• Task instructions
The records must be retyped exactly, with no pictures included.

═══ Information supplied ═══

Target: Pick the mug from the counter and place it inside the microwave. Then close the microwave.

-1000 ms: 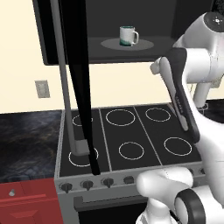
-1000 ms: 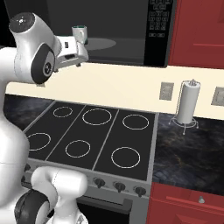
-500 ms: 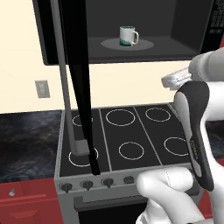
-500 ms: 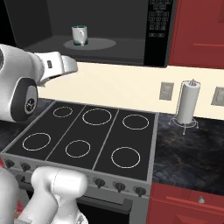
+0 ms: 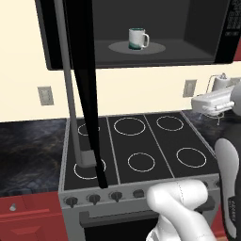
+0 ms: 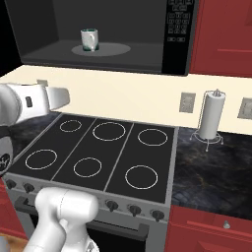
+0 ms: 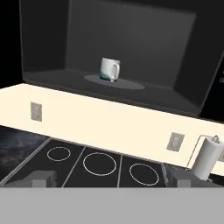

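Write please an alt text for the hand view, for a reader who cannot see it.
A white mug stands on the grey turntable inside the open black microwave. Below it run a cream wall and a black stovetop with white rings, with a paper towel roll at the right.

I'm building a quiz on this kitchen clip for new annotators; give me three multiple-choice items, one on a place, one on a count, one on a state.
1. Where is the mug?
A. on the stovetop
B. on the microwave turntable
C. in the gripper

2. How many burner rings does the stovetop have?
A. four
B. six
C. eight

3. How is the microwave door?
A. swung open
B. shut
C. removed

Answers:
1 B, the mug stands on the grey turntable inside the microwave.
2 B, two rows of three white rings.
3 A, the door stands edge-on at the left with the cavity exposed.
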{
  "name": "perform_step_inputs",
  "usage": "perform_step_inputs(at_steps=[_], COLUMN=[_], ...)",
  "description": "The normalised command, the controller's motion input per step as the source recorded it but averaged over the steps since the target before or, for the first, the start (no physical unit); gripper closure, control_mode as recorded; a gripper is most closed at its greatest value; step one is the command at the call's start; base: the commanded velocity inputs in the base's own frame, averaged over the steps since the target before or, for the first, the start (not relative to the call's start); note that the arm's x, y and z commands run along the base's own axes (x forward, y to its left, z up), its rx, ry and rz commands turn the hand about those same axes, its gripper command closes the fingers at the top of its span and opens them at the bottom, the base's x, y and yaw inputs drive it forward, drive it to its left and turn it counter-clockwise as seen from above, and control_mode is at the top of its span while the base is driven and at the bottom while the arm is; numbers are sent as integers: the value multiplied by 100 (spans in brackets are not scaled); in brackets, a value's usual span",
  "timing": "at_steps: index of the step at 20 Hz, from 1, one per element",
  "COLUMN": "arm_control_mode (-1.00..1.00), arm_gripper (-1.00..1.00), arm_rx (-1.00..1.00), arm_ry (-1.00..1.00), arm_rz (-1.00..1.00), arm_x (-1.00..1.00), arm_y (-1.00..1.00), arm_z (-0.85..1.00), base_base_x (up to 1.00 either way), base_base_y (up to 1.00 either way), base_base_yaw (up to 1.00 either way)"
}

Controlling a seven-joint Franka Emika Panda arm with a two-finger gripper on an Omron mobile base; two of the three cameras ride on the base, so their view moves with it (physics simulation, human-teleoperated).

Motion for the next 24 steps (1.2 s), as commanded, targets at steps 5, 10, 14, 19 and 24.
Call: perform_step_inputs(at_steps=[5,10,14,19,24], arm_control_mode=[-100,-100,-100,-100,-100], arm_gripper=[-100,-100,-100,-100,-100], arm_rx=[5,6,1,0,0], arm_ry=[-5,-11,-6,-15,-28], arm_rz=[-2,-8,-14,-4,0], arm_x=[-100,-96,-64,-59,-85], arm_y=[14,4,12,9,11], arm_z=[15,18,4,0,0], base_base_x=[0,0,0,0,0], base_base_y=[0,0,0,0,0], base_base_yaw=[0,0,0,0,0])
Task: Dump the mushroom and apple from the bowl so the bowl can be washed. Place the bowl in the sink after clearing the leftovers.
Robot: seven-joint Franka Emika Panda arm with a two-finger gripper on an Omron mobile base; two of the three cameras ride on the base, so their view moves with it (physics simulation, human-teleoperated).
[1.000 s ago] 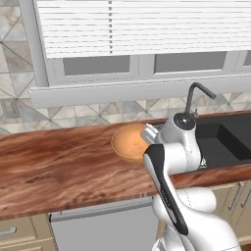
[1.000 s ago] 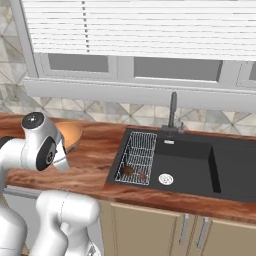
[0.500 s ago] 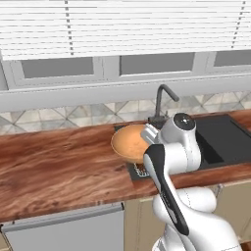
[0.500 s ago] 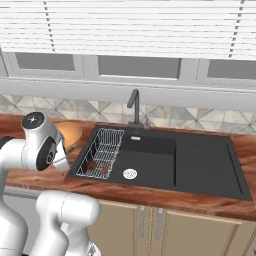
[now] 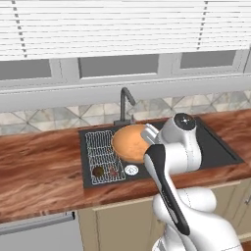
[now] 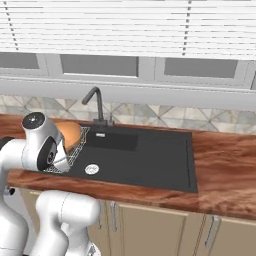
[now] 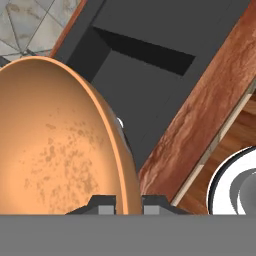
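Observation:
My gripper (image 7: 128, 204) is shut on the rim of the light orange-tan bowl (image 7: 60, 145), one finger on each side of its wall. The bowl (image 5: 130, 143) hangs tilted on edge above the left part of the black sink (image 5: 215, 147), near the faucet; nothing shows inside it. In the right base view the bowl (image 6: 69, 134) peeks out behind my arm, over the sink (image 6: 145, 160). Below it, a small brown lump, seemingly the mushroom (image 5: 98, 171), and a reddish bit, seemingly the apple (image 5: 113, 171), lie on the wire rack.
A white wire rack (image 5: 100, 152) lies in the sink's left end, beside the round silver drain (image 5: 131, 169). The dark curved faucet (image 5: 125, 103) rises behind the bowl. Wooden counter (image 5: 39, 166) runs left and right of the basin; the sink's right part (image 6: 160, 165) is bare.
The base has driven right along the counter, so the sink has slid from the picture's right to its middle. The bowl stays in my grip and now hangs over the sink instead of the counter.

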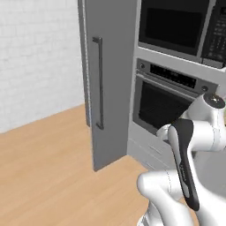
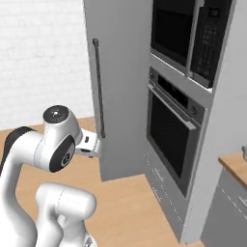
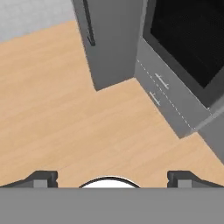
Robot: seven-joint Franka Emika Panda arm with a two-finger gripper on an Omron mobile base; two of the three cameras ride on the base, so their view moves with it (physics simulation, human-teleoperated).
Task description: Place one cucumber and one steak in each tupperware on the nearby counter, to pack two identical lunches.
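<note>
My gripper (image 3: 113, 179) is open, and its two dark fingertips (image 3: 43, 178) stand far apart with nothing between them. It points down at the bare wooden floor (image 3: 65, 118), in front of a tall grey cabinet door. A corner of the light wooden counter (image 2: 236, 164) shows at the far right of the right base view. The cucumber, the steak and the tupperware are out of view.
A tall grey door with a long dark handle (image 1: 99, 84) stands ahead. To its right is a built-in oven (image 2: 171, 130) with a microwave (image 2: 193, 34) above it and grey drawers (image 3: 166, 92) below. A white brick wall (image 1: 35, 57) lies to the left, with open floor before it.
</note>
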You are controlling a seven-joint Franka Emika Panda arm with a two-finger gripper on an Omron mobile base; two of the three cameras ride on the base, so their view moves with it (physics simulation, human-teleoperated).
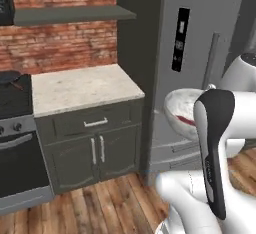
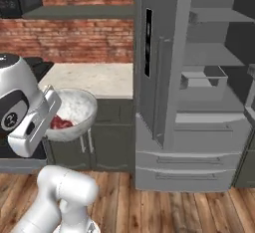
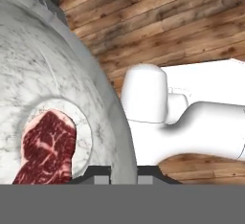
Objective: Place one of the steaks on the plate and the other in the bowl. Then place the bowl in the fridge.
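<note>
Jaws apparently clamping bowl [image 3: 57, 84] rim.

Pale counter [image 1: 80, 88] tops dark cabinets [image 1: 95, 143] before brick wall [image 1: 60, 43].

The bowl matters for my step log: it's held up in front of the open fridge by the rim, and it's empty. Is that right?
Not quite: the bowl is not empty. The hand view shows a steak lying in its bottom, and the right base view shows red meat inside it too. The rest stands: it is held up by the rim in front of the open fridge.

A kitchen: brick wall [image 1: 60, 43], stone counter [image 1: 80, 88] over cabinets [image 1: 95, 143], stove [image 1: 15, 128], open fridge [image 2: 199, 102].
</note>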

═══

• Expected answer
Target: Pick the mug from the counter and place it inside the microwave. Then close the microwave.

-1000 ms: 
-1000 ms: 
-500 ms: 
-500 ms: 
+0 ms: 
+0 ms: 
+0 ms: 

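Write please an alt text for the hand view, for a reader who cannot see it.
A white mug stands on the grey turntable inside the open black microwave. Below it run a cream wall and a black stovetop with white rings, with a paper towel roll at the right.

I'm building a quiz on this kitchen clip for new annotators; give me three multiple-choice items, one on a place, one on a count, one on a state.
1. Where is the mug?
A. on the stovetop
B. on the microwave turntable
C. in the gripper

2. How many burner rings does the stovetop have?
A. four
B. six
C. eight

3. How is the microwave door?
A. swung open
B. shut
C. removed

Answers:
1 B, the mug stands on the grey turntable inside the microwave.
2 B, two rows of three white rings.
3 A, the door stands edge-on at the left with the cavity exposed.
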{
  "name": "perform_step_inputs",
  "usage": "perform_step_inputs(at_steps=[_], COLUMN=[_], ...)",
  "description": "The normalised command, the controller's motion input per step as the source recorded it but averaged over the steps since the target before or, for the first, the start (no physical unit); gripper closure, control_mode as recorded; a gripper is most closed at its greatest value; step one is the command at the call's start; base: the commanded velocity inputs in the base's own frame, averaged over the steps since the target before or, for the first, the start (not relative to the call's start); note that the arm's x, y and z commands run along the base's own axes (x forward, y to its left, z up), its rx, ry and rz commands turn the hand about those same axes, its gripper command closes the fingers at the top of its span and opens them at the bottom, the base's x, y and yaw inputs drive it forward, drive it to its left and turn it counter-clockwise as seen from above, and control_mode is at the top of its span while the base is driven and at the bottom while the arm is; numbers are sent as integers: the value multiplied by 100 (spans in brackets are not scaled); in brackets, a value's usual span",
  "timing": "at_steps: index of the step at 20 Hz, from 1, one per element",
  "COLUMN": "arm_control_mode (-1.00..1.00), arm_gripper (-1.00..1.00), arm_rx (-1.00..1.00), arm_ry (-1.00..1.00), arm_rz (-1.00..1.00), arm_x (-1.00..1.00), arm_y (-1.00..1.00), arm_z (-0.85..1.00), base_base_x (up to 1.00 either way), base_base_y (up to 1.00 either way), base_base_yaw (up to 1.00 either way)"
}

Controlling a seven-joint Franka Emika Panda arm with a two-finger gripper on an Omron mobile base; two of the three cameras ride on the base, so their view moves with it (physics simulation, human-teleoperated).

Motion for the next 24 steps (1.2 s), as commanded, targets at steps 5, 10, 14, 19 and 24.
Call: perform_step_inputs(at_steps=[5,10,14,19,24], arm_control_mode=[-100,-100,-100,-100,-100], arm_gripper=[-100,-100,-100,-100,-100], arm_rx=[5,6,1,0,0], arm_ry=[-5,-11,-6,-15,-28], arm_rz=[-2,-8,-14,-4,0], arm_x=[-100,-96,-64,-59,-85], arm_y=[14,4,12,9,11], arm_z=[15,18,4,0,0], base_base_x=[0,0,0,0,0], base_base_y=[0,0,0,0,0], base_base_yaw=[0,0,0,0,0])
Task: Dump the mushroom and apple from the bowl so the bowl can be washed. Place the bowl in the sink after clearing the leftovers.
Robot: seven-joint Franka Emika Panda arm with a two-finger gripper on an Omron mobile base; two of the three cameras ride on the base, so their view moves with it (physics simulation, human-teleoperated).
[1.000 s ago] 
[1.000 s ago] 
[0.500 s ago] 
[0.500 s ago] 
[now] 
[now] 
[now] 
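Observation:
My gripper (image 7: 128, 204) is shut on the rim of the light orange-tan bowl (image 7: 60, 145), one finger on each side of its wall. The bowl (image 5: 130, 143) hangs tilted on edge above the left part of the black sink (image 5: 215, 147), near the faucet; nothing shows inside it. In the right base view the bowl (image 6: 69, 134) peeks out behind my arm, over the sink (image 6: 145, 160). Below it, a small brown lump, seemingly the mushroom (image 5: 98, 171), and a reddish bit, seemingly the apple (image 5: 113, 171), lie on the wire rack.
A white wire rack (image 5: 100, 152) lies in the sink's left end, beside the round silver drain (image 5: 131, 169). The dark curved faucet (image 5: 125, 103) rises behind the bowl. Wooden counter (image 5: 39, 166) runs left and right of the basin; the sink's right part (image 6: 160, 165) is bare.
The base has driven right along the counter, so the sink has slid from the picture's right to its middle. The bowl stays in my grip and now hangs over the sink instead of the counter.
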
Robot: seven-joint Franka Emika Panda arm with a two-finger gripper on an Omron mobile base; two of the three cameras ride on the base, so their view moves with it (physics simulation, human-teleoperated).
Task description: Place one cucumber and one steak in each tupperware on the nearby counter, to pack two identical lunches.
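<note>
My gripper (image 3: 113, 179) is open, and its two dark fingertips (image 3: 43, 178) stand far apart with nothing between them. It points down at the bare wooden floor (image 3: 65, 118), in front of a tall grey cabinet door. A corner of the light wooden counter (image 2: 236, 164) shows at the far right of the right base view. The cucumber, the steak and the tupperware are out of view.
A tall grey door with a long dark handle (image 1: 99, 84) stands ahead. To its right is a built-in oven (image 2: 171, 130) with a microwave (image 2: 193, 34) above it and grey drawers (image 3: 166, 92) below. A white brick wall (image 1: 35, 57) lies to the left, with open floor before it.
</note>
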You are controlling a seven-joint Franka Emika Panda arm with a two-finger gripper on an Omron mobile base; two of the three cameras ride on the base, so their view moves with it (physics simulation, human-teleoperated).
Objective: Place one of the steaks on the plate and the other in the bowl. Then place the bowl in the fridge.
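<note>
Jaws apparently clamping bowl [image 3: 57, 84] rim.

Pale counter [image 1: 80, 88] tops dark cabinets [image 1: 95, 143] before brick wall [image 1: 60, 43].

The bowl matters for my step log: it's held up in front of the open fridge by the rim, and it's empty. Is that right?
Not quite: the bowl is not empty. The hand view shows a steak lying in its bottom, and the right base view shows red meat inside it too. The rest stands: it is held up by the rim in front of the open fridge.

A kitchen: brick wall [image 1: 60, 43], stone counter [image 1: 80, 88] over cabinets [image 1: 95, 143], stove [image 1: 15, 128], open fridge [image 2: 199, 102].
</note>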

Reply complete, and nothing else is required.